Almost half of all marriages end in divorce these days. It makes you wonder if people stop to think about their actions before filing or if they just file and get things over with because of a little fight. Here are seven things that you should think about before signing any papers:
1. Stop assuming things. If you sit and assume that your partner doesn’t love you or that they aren’t attracted to you anymore you will start to actually believe it. You need to let go of assumptions and communicate with your partner instead. You may find out that you were wrong about a lot of things.
2. Stop and think about what getting a divorce means. Imagine that you have already gone through with it. What will your life be like? Will you be okay if they are not there every day? Will you be able to handle watching them move out?
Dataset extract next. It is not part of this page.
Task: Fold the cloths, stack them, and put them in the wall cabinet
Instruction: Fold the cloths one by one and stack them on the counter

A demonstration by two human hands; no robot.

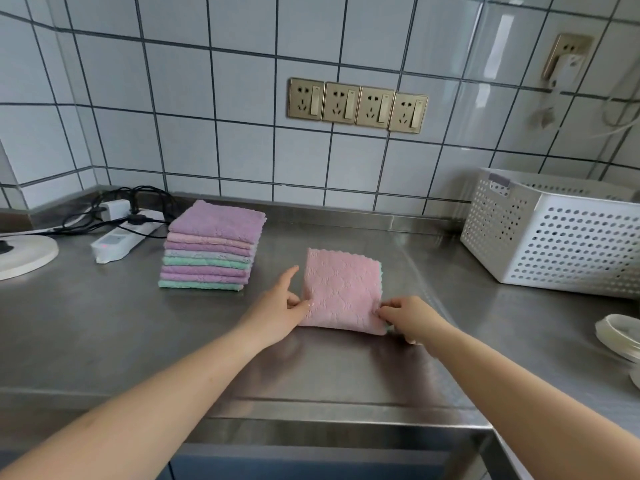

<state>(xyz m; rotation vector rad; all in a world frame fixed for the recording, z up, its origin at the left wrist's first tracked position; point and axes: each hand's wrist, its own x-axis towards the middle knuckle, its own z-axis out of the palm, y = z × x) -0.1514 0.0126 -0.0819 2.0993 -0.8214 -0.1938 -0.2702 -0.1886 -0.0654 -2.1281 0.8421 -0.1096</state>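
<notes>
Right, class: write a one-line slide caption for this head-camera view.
Both hands pinch the near corners of a folded pink cloth on the steel counter, beside a stack of folded cloths.

A single wide-angle view looks from the person's head forward and steeply down over the steel tabletop [104, 334], facing the tiled wall [214, 98] and its row of sockets [356, 105]. It sits close, so both forearms reach in from the bottom edge. Straight lines bow near the frame's borders.
</notes>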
If the sheer thought of this makes your heart ache you may want to hold off on a divorce.
3. Think about the traits that you look for in a partner. Then think about whether you have any of those traits yourself. If you do not you may need to work on yourself before you try for a divorce. It could change the whole dynamic of the relationship.
4. Trying to change your partner into something that you want them to be is a big mistake. Communicate with them about behaviors that may be less than desirable instead of trying to flat out change them. Change your views on what needs to be done with the relationship.
5. Recommit yourself to each other. Make a list of things that you did when you started dating and do those again. It will help to rekindle the romance and bring your closer together.
6. Admit when you have failed. Do not place blame on your partner for something that was your fault. Communicate openly, be honest, and own up to your mistakes. This will help to open the dialogue when you are in an argument.
7. Let go of the past. You may have had some bad experiences with old relationships, we all have. But when you are in an argument with your current partner and it reminds you of what you used to go through in other relationships, push that out of your mind. If you compare the old to the new you will never make progress and find a solution to the problem.